In 1911, Langevin discusses the evolution of the concepts of space and time in physics and presents the principal aspects of special relativity. He suggests that special relativity implies the existence of a stationary ether and states: "Every change of speed, every acceleration, has an absolute sense". To stress this fact he provides several examples such as that accelerated electric charges emit electromagnetic radiation. He proceeds with a thought experiment similar to the specific example above. Langevin next explains the different aging of the twins: "Only the traveller has undergone an acceleration that changed the direction of his velocity." According to Langevin, acceleration is here "absolute", in the sense that it is the cause of the asymmetry (and not of the aging itself). Also in this discussion there seems nothing paradoxical about it.

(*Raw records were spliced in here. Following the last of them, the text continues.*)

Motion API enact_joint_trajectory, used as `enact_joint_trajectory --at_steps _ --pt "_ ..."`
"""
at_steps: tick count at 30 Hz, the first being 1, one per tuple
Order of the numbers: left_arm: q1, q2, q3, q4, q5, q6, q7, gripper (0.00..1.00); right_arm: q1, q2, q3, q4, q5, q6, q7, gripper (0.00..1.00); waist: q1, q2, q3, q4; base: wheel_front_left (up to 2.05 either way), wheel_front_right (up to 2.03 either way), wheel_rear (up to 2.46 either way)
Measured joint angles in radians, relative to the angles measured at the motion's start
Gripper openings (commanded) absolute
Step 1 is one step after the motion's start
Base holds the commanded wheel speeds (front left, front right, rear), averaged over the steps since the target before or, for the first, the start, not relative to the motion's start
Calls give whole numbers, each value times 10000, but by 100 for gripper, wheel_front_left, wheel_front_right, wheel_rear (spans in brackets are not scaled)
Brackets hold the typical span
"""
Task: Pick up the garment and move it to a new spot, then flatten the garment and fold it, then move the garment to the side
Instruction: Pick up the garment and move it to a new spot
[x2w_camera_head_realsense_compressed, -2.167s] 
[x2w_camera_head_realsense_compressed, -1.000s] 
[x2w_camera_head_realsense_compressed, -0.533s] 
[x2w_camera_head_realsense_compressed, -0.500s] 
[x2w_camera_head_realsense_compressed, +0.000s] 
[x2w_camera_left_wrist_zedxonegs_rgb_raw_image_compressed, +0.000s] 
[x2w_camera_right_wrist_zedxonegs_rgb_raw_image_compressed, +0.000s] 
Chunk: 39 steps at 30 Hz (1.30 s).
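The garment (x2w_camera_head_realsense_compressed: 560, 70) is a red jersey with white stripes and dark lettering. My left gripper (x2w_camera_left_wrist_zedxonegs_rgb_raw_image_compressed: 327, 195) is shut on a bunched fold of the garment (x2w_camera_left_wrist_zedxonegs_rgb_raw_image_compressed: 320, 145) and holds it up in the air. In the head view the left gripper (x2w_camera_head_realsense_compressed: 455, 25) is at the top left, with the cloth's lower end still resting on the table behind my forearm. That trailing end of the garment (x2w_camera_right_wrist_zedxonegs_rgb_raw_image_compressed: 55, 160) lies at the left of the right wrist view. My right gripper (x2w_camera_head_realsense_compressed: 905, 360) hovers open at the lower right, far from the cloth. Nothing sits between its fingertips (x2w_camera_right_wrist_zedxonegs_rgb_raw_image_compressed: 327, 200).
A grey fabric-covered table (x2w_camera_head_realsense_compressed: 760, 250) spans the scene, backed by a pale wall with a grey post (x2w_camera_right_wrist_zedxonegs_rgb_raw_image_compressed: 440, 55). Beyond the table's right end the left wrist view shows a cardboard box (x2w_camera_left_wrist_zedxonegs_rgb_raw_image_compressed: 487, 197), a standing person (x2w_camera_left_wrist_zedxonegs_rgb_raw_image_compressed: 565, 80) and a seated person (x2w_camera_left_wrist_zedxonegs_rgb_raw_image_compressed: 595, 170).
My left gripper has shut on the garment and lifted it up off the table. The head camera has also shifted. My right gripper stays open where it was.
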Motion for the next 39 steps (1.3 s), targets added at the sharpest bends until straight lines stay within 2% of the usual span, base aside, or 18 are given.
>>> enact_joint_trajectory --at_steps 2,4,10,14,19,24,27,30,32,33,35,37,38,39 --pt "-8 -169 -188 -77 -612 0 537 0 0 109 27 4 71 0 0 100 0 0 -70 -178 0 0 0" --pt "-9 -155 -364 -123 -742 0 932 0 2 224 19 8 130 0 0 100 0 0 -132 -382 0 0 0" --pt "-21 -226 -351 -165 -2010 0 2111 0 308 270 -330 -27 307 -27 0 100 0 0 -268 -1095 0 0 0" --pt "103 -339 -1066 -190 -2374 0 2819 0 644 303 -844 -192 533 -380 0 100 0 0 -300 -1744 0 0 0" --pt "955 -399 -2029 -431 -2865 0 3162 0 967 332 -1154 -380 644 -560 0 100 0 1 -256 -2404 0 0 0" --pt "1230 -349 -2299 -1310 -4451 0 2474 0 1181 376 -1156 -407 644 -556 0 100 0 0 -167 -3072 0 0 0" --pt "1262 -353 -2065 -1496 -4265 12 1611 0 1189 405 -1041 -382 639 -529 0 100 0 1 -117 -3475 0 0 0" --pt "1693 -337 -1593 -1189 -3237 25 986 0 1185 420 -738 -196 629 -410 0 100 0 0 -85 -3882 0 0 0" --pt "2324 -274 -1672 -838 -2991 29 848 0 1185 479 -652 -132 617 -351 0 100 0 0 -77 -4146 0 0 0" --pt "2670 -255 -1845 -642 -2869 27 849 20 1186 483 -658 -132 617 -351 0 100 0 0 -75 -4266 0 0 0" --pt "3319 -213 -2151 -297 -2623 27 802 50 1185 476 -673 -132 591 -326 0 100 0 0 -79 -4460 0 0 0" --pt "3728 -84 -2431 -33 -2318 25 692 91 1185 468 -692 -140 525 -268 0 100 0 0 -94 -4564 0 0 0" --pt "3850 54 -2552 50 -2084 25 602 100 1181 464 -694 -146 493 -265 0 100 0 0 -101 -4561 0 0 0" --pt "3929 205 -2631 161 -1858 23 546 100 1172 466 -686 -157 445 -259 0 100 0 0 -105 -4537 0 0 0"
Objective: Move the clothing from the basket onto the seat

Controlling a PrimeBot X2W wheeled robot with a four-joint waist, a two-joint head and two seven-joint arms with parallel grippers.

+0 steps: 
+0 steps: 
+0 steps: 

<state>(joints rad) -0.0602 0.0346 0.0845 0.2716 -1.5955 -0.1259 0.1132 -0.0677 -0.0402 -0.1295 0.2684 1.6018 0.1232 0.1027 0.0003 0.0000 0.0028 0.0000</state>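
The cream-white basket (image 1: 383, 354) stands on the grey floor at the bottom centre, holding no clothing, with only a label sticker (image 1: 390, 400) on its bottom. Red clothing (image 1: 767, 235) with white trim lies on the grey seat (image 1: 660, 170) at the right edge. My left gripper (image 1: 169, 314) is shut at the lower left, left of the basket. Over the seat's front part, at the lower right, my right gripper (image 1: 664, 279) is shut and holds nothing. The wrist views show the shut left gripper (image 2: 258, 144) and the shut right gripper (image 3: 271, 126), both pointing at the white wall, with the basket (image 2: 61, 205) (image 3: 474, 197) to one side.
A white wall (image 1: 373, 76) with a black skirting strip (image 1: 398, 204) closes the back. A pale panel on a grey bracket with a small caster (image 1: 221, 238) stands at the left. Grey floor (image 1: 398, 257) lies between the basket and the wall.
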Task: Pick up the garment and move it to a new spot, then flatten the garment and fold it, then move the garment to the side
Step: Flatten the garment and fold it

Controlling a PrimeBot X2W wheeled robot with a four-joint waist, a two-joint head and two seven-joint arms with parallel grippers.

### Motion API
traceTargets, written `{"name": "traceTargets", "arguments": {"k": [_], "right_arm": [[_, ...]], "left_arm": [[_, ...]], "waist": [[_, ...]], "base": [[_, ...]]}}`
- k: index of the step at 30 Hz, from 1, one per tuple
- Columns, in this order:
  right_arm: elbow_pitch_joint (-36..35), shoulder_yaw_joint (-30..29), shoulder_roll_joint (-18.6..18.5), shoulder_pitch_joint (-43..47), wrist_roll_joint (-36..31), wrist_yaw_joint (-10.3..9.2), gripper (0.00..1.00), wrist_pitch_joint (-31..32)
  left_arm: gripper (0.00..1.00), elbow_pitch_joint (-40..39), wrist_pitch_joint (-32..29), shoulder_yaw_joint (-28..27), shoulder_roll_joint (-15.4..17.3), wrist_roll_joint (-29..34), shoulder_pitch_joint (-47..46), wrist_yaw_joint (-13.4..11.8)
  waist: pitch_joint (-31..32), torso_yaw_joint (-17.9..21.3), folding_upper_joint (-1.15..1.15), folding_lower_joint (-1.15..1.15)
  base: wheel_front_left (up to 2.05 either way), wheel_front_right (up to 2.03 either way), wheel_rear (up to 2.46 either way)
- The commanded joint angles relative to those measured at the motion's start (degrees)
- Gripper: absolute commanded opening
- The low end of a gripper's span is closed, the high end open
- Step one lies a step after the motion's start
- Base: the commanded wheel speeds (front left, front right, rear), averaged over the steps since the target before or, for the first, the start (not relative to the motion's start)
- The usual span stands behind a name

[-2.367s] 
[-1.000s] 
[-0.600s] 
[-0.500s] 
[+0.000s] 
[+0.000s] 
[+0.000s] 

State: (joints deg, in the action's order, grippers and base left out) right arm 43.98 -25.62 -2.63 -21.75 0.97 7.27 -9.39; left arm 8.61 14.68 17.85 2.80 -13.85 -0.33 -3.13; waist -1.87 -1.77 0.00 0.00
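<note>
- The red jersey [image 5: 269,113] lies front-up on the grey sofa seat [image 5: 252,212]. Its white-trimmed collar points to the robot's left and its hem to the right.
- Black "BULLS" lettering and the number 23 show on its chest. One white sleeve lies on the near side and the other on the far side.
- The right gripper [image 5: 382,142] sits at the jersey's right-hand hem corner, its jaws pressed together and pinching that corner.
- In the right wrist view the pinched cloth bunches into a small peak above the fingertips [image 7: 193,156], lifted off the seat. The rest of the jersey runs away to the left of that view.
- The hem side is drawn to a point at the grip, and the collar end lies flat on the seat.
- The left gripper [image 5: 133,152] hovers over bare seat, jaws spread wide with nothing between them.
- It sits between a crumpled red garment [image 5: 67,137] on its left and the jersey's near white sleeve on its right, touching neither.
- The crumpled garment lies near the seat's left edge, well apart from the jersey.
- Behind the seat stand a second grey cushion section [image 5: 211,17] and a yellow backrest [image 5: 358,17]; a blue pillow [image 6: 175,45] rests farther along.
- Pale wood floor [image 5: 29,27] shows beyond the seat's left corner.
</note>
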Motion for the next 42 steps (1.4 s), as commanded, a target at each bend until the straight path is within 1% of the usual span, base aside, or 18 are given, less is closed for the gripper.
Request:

However, it was Einstein's objective to show that all motion is "relative", and he thought to have reached that objective with General relativity. Thus he stated in 1916, in his introduction to that theory: "The laws of physics must be of such a nature that they apply to reference systems in any kind of motion" (including accelerated motion). And he concluded about two relatively accelerated systems K and K': "From the physical standpoint, the assumption readily suggests itself that the systems K and K' may both with equal right be looked upon as "stationary", that is to say, they have an equal title as systems of reference for the physical description of phenomena." In other words, all observers are equivalent, and no particular frame of reference is privileged.

The perception of paradox is rooted in a misunderstanding of the meaning of equivalent frames in relativity and therefore arises in both SR and GR. The Principle of Relativity states that the mathematical forms of the laws of physics – say, mechanics and electrodynamics — are identical in all frames of reference independent of their relative motion; i.e., all frames are equivalent in this restricted but important sense that the laws of physics are invariant from one frame to another, whether the frames are accelerating or not. In the twin problem, although the respective frames are equivalent in this sense, they are not dynamically symmetric since only the traveling twin experiences acceleration. However, if one assumes that the frames of the traveling and stay-at-home twin are dynamically symmetric and confuses dynamic symmetry with equivalence (and perhaps, additionally, falsely infers equivalence to mean identical calculations in all frames), one erroneously concludes the same result for each twin's time dilation as calculated by the other twin; i.e., one expects the traveler upon return, to have aged more and less than his twin – which is clearly impossible. In this connection, it is important to understand that relativity does not claim that all observers make identical measurements when observing the same phenomena; generally they do not. Nor does relativity claim that a time dilation calculation that each observer performs for his twin is a "law of physics" that must remain invariant from one observer or frame to another. However, these calculations would be expected to be identical for dynamically symmetric frames!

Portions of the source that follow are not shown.